Гуи появился с маленьким сундучком и вручил его мне.
— Шипы акации, возможно, слегка темнее, чем обычно, — сказал он. — Но не беспокойся. Они еще сохраняют свои свойства, хотя и были собраны некоторое время назад. — Убрав волосы с моего лба, он запечатлел на нем долгий поцелуй, снова вздохнул и легко подтолкнул меня к выходу. — Будь счастлива, малышка Ту, — сказал он. — Желаю тебе добра.
Меня пронзил внезапный приступ тревоги. Его слова прозвучали как прощание. Я обернулась, хотела что-то сказать, но дверь кабинета уже была плотно закрыта.
Подняв руку, чтобы постучать, я помедлила, прикоснувшись пальцами к ароматному кедру. Нет. Я приняла решение. Я разорвала еще одну нить, связывавшую ребенка, которым я больше не была, с прорицателем, и он не должен больше управлять моей судьбой. Тем не менее дурное предчувствие не покидало меня; я послала за Дисенк, мы прошли обратно к причалу, туда, где покачивался мой скиф, я взошла по сходням, и мы отчалили. Позади оставался дом Гуи, в который я долго и прочно врастала корнями день за днем, месяц за месяцем. А впереди был дворец, где я закрепилась пока только самыми тонкими усиками. У меня возникло неуютное чувство одиночества.

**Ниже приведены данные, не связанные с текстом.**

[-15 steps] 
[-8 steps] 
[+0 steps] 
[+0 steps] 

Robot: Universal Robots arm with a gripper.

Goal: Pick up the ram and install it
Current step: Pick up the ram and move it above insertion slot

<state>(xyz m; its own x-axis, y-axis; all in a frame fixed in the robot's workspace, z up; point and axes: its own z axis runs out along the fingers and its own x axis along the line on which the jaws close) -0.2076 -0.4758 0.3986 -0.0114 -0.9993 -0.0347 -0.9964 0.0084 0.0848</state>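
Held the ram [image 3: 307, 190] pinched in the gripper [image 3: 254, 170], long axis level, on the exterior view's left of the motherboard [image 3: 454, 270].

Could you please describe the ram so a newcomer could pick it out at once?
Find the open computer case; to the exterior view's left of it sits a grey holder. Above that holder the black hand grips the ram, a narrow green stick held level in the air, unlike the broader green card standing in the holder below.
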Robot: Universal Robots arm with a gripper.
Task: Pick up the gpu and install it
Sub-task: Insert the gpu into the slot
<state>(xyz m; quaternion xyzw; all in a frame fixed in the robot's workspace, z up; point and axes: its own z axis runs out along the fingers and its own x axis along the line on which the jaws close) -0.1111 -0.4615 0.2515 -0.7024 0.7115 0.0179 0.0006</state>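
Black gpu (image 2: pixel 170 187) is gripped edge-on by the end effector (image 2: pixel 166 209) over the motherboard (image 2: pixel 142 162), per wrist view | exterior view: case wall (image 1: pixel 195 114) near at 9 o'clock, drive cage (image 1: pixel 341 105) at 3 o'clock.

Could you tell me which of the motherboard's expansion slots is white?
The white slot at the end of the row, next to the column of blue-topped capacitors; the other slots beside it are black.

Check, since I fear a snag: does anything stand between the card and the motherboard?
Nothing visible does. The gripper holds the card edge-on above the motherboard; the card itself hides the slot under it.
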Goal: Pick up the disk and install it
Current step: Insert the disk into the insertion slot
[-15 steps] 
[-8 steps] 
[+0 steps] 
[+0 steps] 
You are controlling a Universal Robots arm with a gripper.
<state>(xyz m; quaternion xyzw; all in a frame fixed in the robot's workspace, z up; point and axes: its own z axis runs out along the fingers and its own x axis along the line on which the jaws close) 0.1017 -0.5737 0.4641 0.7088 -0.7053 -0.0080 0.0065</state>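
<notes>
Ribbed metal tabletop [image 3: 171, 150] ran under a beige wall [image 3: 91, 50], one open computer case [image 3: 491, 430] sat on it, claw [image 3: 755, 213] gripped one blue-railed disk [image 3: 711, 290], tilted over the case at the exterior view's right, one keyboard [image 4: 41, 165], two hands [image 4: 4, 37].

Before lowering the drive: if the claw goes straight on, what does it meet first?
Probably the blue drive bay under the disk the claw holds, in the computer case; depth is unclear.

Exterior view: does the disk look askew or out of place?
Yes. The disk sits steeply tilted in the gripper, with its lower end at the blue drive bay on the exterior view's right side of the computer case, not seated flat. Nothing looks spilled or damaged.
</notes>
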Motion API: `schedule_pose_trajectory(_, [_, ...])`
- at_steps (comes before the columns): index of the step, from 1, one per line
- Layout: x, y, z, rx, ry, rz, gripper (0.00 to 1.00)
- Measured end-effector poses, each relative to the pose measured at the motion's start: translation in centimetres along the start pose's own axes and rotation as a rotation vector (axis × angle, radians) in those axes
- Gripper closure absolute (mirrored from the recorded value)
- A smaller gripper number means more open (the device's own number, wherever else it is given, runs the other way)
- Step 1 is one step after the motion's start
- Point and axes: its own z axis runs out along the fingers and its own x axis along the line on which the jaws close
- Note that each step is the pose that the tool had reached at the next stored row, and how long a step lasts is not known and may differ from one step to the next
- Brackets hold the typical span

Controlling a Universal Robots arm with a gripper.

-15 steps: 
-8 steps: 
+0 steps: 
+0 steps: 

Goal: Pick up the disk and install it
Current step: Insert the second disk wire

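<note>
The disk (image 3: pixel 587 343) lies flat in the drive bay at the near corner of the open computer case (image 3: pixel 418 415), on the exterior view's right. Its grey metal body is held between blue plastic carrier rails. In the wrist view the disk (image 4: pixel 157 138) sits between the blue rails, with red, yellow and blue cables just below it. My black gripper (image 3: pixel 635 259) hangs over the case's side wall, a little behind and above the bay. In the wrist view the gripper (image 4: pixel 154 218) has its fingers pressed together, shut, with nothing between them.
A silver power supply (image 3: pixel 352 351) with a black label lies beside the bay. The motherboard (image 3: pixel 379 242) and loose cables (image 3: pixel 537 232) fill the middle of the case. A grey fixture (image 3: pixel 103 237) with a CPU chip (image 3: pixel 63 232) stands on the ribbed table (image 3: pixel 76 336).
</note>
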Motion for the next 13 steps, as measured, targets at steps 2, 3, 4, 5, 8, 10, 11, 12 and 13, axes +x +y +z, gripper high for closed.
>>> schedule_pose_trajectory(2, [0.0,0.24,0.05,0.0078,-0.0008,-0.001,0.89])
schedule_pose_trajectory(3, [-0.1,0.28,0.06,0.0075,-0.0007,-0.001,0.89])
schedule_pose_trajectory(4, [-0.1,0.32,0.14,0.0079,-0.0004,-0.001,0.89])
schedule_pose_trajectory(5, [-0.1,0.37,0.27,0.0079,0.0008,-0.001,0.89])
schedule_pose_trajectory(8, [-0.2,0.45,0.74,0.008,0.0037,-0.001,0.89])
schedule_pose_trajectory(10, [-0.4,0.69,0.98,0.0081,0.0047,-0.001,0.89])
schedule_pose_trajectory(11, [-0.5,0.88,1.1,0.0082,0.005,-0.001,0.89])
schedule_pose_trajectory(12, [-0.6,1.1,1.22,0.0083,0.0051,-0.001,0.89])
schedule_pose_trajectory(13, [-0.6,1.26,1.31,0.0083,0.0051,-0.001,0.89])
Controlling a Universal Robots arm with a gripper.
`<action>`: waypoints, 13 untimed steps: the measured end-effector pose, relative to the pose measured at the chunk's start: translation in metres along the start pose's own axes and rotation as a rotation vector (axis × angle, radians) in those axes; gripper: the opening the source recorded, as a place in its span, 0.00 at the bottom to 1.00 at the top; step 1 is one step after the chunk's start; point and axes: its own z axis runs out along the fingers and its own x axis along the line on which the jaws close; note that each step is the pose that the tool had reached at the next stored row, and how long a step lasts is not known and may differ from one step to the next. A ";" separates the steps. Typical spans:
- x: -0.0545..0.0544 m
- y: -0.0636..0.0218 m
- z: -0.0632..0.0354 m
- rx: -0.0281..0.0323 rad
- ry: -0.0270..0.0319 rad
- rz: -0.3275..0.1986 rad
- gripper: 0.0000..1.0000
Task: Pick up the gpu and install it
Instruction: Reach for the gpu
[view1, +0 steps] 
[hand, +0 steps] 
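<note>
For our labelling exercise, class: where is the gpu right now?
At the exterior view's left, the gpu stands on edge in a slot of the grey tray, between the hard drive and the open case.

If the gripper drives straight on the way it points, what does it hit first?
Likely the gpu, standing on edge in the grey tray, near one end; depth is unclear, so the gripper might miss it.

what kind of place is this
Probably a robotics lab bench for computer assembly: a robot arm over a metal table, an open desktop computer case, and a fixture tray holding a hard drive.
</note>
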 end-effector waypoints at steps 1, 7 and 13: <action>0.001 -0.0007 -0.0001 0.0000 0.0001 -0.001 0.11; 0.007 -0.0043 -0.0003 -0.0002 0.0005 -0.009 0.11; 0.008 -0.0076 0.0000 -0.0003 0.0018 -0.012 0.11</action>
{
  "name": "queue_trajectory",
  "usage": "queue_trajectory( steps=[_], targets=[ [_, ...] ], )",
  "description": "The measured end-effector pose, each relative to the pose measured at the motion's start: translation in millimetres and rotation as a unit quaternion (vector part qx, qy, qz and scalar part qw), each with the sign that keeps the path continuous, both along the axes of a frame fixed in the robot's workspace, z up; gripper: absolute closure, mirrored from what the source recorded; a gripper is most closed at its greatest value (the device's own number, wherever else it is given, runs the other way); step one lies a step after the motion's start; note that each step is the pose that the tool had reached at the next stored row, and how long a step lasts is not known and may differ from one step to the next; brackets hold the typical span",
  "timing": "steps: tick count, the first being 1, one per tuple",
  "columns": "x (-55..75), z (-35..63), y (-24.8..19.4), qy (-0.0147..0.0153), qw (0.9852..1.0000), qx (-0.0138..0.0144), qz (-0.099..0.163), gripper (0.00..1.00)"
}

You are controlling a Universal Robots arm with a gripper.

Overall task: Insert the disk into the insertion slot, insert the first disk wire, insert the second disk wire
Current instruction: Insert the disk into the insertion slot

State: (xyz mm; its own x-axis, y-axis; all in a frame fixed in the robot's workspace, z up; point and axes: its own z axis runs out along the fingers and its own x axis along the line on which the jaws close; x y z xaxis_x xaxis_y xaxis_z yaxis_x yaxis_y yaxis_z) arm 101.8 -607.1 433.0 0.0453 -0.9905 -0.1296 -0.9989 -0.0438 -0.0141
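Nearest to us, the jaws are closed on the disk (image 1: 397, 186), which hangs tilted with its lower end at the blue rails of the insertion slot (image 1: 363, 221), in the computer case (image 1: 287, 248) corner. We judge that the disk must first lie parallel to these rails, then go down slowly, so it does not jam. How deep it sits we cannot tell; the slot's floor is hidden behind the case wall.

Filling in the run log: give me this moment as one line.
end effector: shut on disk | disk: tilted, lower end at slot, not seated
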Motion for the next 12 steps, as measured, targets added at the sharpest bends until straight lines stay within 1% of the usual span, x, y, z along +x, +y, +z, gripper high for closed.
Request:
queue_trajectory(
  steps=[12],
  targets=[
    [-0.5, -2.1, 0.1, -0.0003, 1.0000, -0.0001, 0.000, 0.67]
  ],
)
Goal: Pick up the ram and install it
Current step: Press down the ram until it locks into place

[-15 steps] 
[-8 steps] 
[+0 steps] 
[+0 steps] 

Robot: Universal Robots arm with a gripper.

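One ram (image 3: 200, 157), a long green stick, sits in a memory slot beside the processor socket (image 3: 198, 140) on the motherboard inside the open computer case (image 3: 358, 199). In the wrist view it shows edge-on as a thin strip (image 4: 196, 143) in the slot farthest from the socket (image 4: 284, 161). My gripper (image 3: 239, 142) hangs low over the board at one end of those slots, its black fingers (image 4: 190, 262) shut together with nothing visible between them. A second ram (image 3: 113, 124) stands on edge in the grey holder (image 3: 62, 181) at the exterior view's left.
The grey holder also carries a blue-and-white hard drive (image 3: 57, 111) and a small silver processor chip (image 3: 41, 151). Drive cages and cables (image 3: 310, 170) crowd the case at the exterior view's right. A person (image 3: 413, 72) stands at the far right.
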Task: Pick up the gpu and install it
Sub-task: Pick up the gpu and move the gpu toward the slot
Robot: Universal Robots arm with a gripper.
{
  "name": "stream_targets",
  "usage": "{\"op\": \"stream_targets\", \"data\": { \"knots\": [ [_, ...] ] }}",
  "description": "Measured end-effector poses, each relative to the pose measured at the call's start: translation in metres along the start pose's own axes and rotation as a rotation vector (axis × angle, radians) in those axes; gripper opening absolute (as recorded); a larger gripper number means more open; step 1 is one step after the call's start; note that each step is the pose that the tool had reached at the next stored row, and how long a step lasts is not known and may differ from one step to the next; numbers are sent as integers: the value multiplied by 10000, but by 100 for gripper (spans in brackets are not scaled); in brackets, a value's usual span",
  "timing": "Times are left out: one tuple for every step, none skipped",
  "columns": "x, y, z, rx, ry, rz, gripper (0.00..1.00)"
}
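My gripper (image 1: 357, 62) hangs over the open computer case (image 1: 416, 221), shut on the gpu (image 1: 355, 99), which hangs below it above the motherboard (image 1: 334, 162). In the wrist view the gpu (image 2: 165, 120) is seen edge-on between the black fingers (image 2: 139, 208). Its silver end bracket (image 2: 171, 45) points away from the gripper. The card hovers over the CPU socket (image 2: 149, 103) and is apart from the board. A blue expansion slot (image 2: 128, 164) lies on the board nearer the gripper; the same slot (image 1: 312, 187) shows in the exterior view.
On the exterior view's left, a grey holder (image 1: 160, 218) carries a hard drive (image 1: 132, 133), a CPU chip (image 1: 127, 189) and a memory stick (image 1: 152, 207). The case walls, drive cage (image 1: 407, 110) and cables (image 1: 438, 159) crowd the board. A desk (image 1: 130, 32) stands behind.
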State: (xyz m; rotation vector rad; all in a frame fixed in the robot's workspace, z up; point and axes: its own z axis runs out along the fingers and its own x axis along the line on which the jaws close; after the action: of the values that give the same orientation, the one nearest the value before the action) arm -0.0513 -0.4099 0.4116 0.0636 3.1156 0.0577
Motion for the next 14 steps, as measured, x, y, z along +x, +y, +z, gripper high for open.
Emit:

Но уже на рассвете следующего дня я гордо прошествовала к причалу дворца, где меня поджидала царская ладья. Утро еще не утратило своей быстротечной свежести, и на восточном крае неба еще розовела тонкая полоска. Хотя расстояние до Фаюма было невелико, чуть больше дня пути при попутном ветре, за судном фараона теснилась целая флотилия; и на ступенях причала толпились слуга, торопливо заканчивая приготовления и громко перекликаясь между собой. Все замерли и склонили головы, едва завидев меня; Дисенк несла за мной сундучок с необходимыми в путешествии вещами. Лишь только я ступила на сходни, как вокруг возобновилась суета в окружении своих слуг и стражи приближался Рамзес. Свежий и отдохнувший, он с улыбкой шагал прямо ко мне, его сандалии, украшенные драгоценностями, бодро шлепали по камням. Я, как и все вокруг, распростерлась при его приближении.
— Встаньте! — рявкнул Рамзес, и его тяжелая рука легла мне на затылок. — Прекрасное утро, чудесное утро, — почти запел он.
Когда я поднялась, он обнял меня за плечи и повел на палубу, где уже были расставлены кресла и разложены подушки.
Сходни подняли, рулевой взобрался на свое место, стражники разместились по бортам палубы, и мы отправились. Царские сине-белые флаги захлопали на ветру, эхом разнесся голос капитана, задававший ритм гребцам. Рамзес опустился в кресло, закинул ноги на подушку и сложил руки на животе. На нем была тонкая туника и длинная гофрированная юбка, отделанная по краю золотыми кистями. Над его широким лбом сверкал урей, венчавший расшитый золотом льняной шлем. Нижний край шлема дотронулся до его украшенных драгоценностями ключиц, когда он повернул ко мне голову и лучезарно улыбнулся.